A major living history museum has reported financial concerns to the Charity Commission and to the police, describing it as a “serious incident”.
Beamish Museum in County Durham, which features a 1900s pit village and colliery, trams, shops and a 1940s farm, has confirmed director Richard Evans stepped down from his position last month.
Durham Police said in a brief statement: “We have received some information from Beamish Museum and are currently examining it.”
A Charity Commission spokesman said: “Beamish Museum submitted a serious incident report, in line with our guidance, to the commission last year in relation to financial concerns at the charity.
“We have engaged with the trustees to assess their handling of the matter.
“We are continuing to monitor the charity’s next steps and cannot comment further at this time.”
Beamish Museum’s board, in line with its duties as trustees, did report “a serious incident” to the commission and the police, a spokeswoman said.
She added: “However, as this matter is subject to investigation by the police, we cannot comment further on the nature of the incident.”
Mr Evans, who had been a director for almost 12 years, resigned from his role at the end of May.
The spokeswoman added: “We’d like to reassure people that the matter reported to the police will not impact the day-to-day running of the museum, and we continue to prepare to reopen when deemed appropriate by the Government in line with its Covid-19 guidance.

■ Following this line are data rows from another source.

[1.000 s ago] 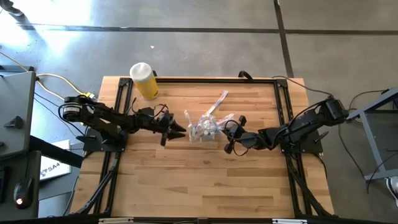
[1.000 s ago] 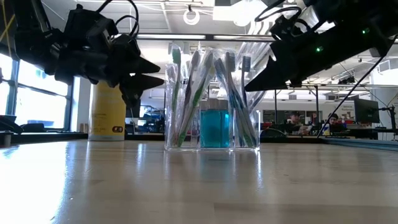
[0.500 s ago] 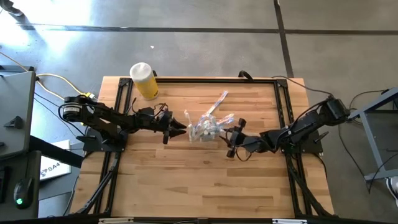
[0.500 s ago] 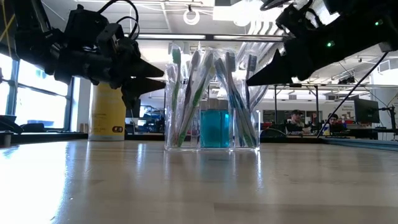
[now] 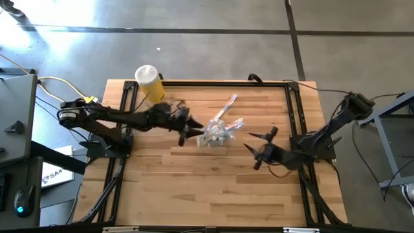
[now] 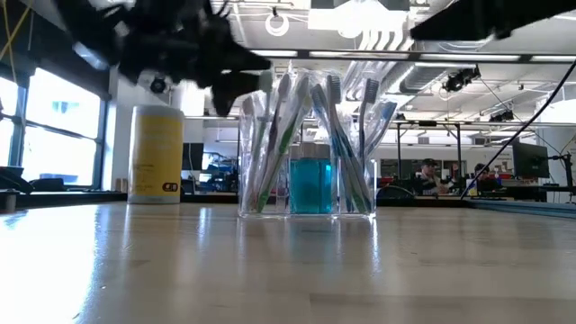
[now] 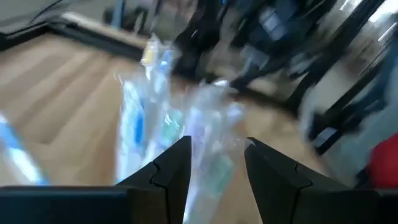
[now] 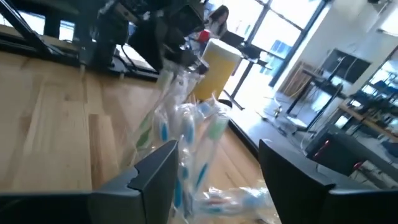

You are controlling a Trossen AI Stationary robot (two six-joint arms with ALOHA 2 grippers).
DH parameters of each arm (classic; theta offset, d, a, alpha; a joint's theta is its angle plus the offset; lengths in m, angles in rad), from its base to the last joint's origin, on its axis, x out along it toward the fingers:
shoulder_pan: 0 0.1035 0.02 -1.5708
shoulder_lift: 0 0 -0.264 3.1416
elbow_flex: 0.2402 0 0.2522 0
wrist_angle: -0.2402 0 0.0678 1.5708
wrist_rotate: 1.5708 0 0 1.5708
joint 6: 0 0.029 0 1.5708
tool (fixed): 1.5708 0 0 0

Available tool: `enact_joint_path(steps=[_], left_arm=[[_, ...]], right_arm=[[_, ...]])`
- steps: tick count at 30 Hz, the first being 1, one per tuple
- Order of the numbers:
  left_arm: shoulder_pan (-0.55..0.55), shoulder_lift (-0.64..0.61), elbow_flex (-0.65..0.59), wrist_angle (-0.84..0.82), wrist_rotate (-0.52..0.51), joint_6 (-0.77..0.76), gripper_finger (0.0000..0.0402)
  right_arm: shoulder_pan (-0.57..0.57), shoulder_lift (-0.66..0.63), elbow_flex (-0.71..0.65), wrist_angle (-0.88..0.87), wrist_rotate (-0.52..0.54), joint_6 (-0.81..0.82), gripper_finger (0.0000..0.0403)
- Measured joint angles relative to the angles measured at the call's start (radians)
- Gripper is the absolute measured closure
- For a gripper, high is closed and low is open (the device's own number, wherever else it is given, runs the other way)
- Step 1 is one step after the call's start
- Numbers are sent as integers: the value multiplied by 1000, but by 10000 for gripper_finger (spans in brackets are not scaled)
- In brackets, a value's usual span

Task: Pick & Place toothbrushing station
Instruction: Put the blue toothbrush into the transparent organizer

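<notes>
The clear plastic container point(image 5: 213, 136) stands upright on the wooden table point(image 5: 194, 194), near its middle. In it stand several pastel toothbrushes point(image 6: 270, 144) and a teal block point(image 6: 311, 184). Loose wrapped toothbrushes point(image 5: 228, 107) lie just behind it. My left gripper point(image 5: 193, 129) hovers open at the container's left side, level with the brush heads point(image 7: 211, 124). My right gripper point(image 5: 253, 152) is open, off to the container's right and nearer the front edge, with nothing between its fingers point(image 8: 155, 174). My left gripper comes at the brush heads point(image 6: 256, 81) level from the table's left. Its fingertips point(image 7: 180, 155) stand close before them. Whether a finger touches a brush or the container, I cannot tell.
A yellow bottle with a white cap point(image 5: 150, 83) stands at the table's far left corner, behind my left arm. Black frame rails point(image 5: 294, 116) run along the table's sides. Bare wood lies between the container and the near edge.
My right gripper has drawn back from the container toward the table's right and near edges and has risen. My left gripper has risen and gone toward the container's top. The container has stayed in place.
</notes>
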Motion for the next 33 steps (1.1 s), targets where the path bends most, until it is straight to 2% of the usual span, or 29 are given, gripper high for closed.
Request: enact_joint_path(steps=[2, 5, 8, 11, 13, 16, 19, 23, 26, 29, 33], left_arm=[[0, -9, 164, -303, -77, 107, 256], [0, 18, 433, -662, -302, 267, 256], [1, 71, 679, -886, -495, 363, 256], [2, 119, 887, -995, -547, 419, 256], [17, 159, 1017, -1011, -540, 439, 256], [62, 247, 1232, -1120, -467, 407, 256], [122, 375, 1437, -1277, -387, 372, 256], [183, 574, 1635, -1385, -307, 351, 256], [221, 718, 1725, -1401, -187, 296, 256], [245, 832, 1748, -1393, -77, 250, 256], [251, 936, 1749, -1368, -72, 259, 256]], right_arm=[[75, -54, 0, -62, 59, 32, 189], [173, -116, 1, -157, 125, 105, 189], [248, -149, 1, -227, 170, 174, 189], [297, -158, 1, -262, 212, 207, 190], [317, -158, 1, -267, 238, 208, 190], [335, -158, 1, -271, 274, 208, 190], [345, -158, 1, -274, 280, 209, 190], [353, -158, 1, -281, 279, 234, 190], [352, -158, 1, -293, 275, 259, 190], [352, -158, 1, -327, 272, 298, 190], [352, -158, 1, -385, 272, 359, 190]])
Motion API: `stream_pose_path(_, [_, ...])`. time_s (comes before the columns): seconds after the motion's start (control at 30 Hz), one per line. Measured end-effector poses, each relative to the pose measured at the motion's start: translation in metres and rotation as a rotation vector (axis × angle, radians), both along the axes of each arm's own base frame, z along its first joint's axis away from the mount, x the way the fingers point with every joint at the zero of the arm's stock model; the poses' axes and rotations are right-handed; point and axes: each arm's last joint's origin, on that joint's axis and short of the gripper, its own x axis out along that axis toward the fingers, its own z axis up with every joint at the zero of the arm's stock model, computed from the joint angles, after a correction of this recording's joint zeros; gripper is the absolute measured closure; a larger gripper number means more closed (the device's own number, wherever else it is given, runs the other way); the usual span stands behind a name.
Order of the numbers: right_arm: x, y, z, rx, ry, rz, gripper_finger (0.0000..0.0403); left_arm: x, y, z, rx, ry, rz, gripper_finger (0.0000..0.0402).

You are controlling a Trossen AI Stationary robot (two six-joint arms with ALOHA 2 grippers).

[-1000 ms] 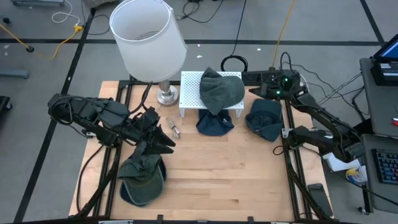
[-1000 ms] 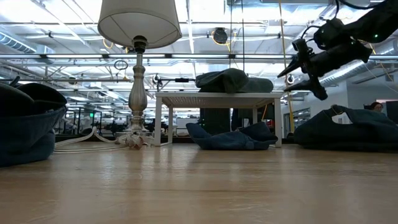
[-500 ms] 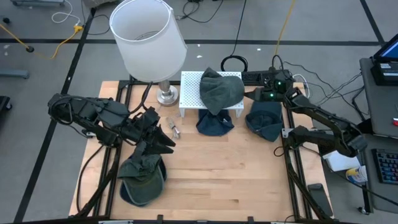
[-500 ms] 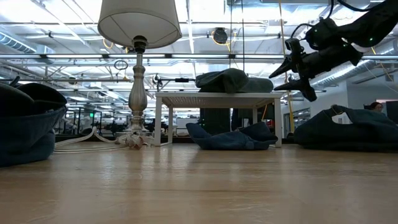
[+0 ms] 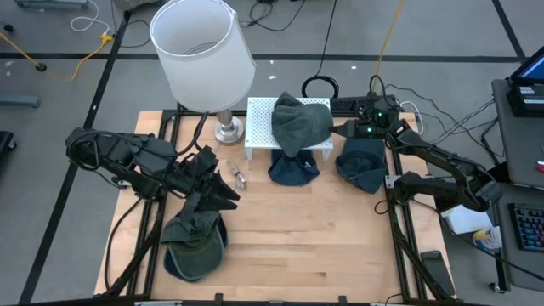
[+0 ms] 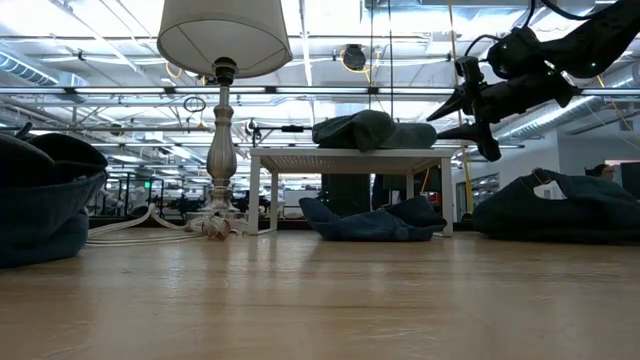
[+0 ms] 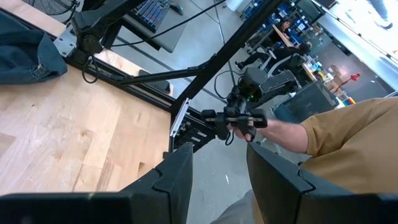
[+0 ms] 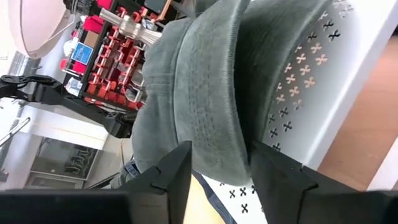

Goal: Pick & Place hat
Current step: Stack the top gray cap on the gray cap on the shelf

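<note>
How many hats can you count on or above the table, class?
4. A grey-green hat lies on the white shelf; a dark blue hat sits in front of the shelf; another blue hat to its right; a green hat near the left gripper. More may be hidden.

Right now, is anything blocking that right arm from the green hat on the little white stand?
Nothing visible: the right end effector sits just beside the green hat on the white stand, jaws apart.

robotics lab, cabled rig [image 5: 399, 246], laptop [image 5: 529, 72]
</note>
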Motion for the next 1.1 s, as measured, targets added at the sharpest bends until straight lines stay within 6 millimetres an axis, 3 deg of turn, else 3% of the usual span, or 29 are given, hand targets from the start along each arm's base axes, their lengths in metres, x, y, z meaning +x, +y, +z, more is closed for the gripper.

“We look forward to welcoming visitors back to Beamish very soon, so that together with our team of brilliant staff and volunteers, we can continue to build on Beamish’s successes to date.”
The museum was due to celebrate its 50th anniversary this year, but is currently closed due to the coronavirus outbreak.
It is a major attraction in the North East of England, bringing in more than 750,000 visitors a year, welcoming families, school parties, community projects and holding special events for people with dementia.